The University Libraries and the Department of Library and Information Science are offering a series of workshops this semester. The theme of the workshops is text data mining.
Text data mining is the process of extracting valuable insights and patterns from unstructured textual data using various computational and statistical techniques to analyze and interpret this textual information. This data can include a wide range of sources such as documents, articles, emails, social media posts, reviews, and more.
Register through the Events page at the Nest (CU members only) or by contacting Kevin Gunn (gunn@cua.edu). Unless otherwise indicated, the instructor for each session will be Kevin Gunn, Coordinator of Digital Scholarship.
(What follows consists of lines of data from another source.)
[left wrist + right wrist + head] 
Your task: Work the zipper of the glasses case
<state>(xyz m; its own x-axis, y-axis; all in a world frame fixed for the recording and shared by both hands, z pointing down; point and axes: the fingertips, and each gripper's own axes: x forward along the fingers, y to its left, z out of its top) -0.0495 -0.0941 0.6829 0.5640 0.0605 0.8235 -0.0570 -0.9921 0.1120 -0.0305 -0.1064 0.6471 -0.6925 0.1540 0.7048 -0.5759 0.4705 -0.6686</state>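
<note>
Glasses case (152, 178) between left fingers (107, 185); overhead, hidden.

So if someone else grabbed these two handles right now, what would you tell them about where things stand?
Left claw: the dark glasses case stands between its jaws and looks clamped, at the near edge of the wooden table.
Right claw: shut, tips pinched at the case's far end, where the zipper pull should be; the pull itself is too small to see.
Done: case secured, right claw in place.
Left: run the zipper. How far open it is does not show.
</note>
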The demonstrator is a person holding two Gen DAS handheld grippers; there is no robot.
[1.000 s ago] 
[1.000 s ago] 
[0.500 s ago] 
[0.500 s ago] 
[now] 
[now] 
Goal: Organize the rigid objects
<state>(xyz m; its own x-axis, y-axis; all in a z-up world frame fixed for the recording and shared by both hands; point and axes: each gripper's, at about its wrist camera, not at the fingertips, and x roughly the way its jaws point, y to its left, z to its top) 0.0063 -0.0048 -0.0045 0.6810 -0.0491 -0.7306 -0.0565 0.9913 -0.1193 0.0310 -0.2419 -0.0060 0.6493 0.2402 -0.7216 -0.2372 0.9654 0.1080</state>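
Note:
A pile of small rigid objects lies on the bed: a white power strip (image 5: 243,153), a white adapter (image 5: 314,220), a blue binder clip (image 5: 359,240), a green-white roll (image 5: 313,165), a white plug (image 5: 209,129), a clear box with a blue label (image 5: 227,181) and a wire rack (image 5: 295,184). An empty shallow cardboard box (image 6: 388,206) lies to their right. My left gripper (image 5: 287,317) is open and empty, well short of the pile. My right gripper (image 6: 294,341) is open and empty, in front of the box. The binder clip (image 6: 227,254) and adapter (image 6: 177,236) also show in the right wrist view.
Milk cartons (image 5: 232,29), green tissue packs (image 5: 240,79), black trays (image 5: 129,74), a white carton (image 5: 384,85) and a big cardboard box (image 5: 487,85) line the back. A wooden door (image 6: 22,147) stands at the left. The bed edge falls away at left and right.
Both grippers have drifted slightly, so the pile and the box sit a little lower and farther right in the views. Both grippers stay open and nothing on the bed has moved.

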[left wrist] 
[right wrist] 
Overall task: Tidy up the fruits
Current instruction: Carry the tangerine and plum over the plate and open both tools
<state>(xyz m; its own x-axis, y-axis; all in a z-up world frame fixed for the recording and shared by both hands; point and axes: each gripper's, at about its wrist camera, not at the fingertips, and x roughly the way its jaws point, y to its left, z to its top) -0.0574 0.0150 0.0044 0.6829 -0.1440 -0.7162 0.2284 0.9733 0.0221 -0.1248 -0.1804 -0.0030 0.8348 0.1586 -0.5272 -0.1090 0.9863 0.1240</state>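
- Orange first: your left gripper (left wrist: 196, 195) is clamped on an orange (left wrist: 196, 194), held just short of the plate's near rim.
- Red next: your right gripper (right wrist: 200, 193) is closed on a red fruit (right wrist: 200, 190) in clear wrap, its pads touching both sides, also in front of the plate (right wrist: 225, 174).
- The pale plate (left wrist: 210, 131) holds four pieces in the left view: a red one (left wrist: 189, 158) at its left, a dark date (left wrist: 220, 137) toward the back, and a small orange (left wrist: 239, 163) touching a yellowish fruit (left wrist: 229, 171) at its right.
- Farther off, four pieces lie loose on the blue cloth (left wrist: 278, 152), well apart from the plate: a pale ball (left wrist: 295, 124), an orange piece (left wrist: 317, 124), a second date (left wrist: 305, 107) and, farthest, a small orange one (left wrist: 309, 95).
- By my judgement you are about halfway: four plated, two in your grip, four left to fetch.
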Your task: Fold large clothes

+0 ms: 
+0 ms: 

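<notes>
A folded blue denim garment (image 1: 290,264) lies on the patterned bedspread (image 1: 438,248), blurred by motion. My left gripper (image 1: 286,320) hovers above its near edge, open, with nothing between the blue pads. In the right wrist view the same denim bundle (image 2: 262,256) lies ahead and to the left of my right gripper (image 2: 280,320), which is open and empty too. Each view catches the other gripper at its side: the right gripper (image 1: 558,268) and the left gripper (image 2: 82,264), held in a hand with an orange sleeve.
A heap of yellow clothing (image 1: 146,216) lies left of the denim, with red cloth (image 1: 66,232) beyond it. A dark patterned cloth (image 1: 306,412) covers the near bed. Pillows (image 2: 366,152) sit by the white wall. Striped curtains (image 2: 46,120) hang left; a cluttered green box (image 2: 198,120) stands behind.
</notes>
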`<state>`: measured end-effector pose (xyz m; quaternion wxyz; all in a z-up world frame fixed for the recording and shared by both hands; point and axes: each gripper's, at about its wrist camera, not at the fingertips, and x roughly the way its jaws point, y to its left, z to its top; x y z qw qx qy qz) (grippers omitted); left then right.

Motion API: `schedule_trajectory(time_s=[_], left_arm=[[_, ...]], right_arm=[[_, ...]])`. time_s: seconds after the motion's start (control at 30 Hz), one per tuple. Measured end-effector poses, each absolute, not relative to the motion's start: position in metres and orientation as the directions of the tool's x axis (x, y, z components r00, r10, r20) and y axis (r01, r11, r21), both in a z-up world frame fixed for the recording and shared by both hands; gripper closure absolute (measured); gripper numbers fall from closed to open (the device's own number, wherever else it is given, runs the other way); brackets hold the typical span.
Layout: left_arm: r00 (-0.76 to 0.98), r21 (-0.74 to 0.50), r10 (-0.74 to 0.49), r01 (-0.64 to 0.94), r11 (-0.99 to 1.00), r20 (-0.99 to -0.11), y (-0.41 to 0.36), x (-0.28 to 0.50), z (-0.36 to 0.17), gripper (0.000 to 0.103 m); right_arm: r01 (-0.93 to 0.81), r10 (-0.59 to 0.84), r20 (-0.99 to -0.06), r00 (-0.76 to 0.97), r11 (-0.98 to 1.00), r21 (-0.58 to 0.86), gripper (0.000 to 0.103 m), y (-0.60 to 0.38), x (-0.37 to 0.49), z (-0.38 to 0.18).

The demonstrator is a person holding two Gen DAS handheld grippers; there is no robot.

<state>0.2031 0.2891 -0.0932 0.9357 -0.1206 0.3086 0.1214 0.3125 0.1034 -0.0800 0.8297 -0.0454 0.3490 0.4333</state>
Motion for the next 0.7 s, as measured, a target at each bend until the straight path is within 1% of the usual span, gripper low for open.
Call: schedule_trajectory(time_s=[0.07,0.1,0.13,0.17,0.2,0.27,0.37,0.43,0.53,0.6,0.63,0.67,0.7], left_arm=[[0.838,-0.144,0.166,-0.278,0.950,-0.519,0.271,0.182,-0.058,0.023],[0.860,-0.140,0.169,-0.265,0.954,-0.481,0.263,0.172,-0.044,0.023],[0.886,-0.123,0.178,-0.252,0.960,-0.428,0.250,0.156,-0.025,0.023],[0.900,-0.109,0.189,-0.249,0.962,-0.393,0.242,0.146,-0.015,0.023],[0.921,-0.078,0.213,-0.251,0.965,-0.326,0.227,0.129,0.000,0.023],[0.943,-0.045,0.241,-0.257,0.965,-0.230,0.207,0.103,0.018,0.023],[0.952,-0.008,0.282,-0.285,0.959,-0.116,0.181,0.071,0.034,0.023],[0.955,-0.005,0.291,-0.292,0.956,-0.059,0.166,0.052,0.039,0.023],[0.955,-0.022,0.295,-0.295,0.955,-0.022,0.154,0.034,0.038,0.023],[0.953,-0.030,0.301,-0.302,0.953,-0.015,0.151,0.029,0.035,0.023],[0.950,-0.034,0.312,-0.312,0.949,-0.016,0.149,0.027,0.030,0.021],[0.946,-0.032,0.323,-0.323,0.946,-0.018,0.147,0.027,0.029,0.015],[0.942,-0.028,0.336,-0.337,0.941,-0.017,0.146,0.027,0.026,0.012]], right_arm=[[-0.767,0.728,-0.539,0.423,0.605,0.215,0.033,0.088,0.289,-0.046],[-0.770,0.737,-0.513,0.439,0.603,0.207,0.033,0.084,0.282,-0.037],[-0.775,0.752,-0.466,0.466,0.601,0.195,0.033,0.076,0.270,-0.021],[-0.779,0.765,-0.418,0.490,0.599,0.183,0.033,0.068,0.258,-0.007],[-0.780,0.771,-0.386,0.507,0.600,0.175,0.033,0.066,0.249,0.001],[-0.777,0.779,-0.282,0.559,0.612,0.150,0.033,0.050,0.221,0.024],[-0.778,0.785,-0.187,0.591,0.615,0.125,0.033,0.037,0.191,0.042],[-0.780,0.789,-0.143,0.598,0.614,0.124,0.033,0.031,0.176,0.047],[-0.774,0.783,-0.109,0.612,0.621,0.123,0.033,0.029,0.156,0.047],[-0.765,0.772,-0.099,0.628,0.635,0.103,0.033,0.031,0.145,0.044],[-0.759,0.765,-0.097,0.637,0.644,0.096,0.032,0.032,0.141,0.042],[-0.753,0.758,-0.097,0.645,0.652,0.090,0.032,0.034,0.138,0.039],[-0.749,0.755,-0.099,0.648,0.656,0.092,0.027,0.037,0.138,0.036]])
All workshops will take place on Zoom, recorded, and made available on the Catholic University Libraries’ YouTube Channel.
Starting a Text Data Mining Project (Mon. Sept. 18, 12:00 pm – 1:00 pm)
Planning your project is a critical skill in contemporary research. Many students and faculty embark on a project without understanding fully the resources needed and the time commitment involved. This workshop will walk you through the process of a text/data mining project by asking the right questions: what is my research question, how can I locate and acquire texts/data, what tools are relevant for cleaning and analyzing texts/data, and what legal issues may limit my access and use of texts/data?
Using AI to Expand Your Research Toolbox (Fri., Sept. 29, 12:00 pm – 1:00 pm)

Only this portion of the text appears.